Jeysson

Personal information
- Nickname: Jey
- Nationality: Colombian
- Born: Jeysson Monroy Varela March 14, 1985 (age 40) Medellín, Antioquia, Colombia
- Height: 6 ft 1 in (1.85 m)
- Weight: Light heavyweight

Boxing career

= Jeysson Monroy =

Colombian boxer (born 1985)

Jeysson Monroy Varela (born March 14, 1985) is a Colombian professional boxer, model, and actor. At the 2012 Summer Olympics, he competed in the Men's light heavyweight, but was defeated in the first round by Boško Drašković of Montenegro. Jeysson plans to be a professional boxer by 2016. He is part of the cast of the Colombian reality TV show Desafío 2016: Súper Humanos

He was born in Medellín, Colombia but raised in Bogotá. He began his career at the age of 14 but it was not until he turned 18 that he decided to dedicate his life to boxing.

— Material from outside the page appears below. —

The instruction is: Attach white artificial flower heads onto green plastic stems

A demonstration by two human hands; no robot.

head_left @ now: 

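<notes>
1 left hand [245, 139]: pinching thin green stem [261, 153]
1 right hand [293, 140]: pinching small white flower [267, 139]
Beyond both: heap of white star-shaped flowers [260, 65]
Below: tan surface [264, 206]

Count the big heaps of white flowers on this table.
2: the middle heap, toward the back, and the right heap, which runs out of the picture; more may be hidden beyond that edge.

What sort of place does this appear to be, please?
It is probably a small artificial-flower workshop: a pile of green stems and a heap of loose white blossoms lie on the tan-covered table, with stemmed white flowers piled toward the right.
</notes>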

He has represented Colombia in many national and international competitions such as WSB, the National Games of Colombia and the Pan American Games. He has been boxing national champion of Colombia 12 times in total. He obtained second place in the National Games in 2004 and later obtained first place in 2007 and 2008. In 2010 and 2011, he won the Central American and South American Games. Finally in 2015 he won a gold medal for his participation in the 2015 National Games of Colombia.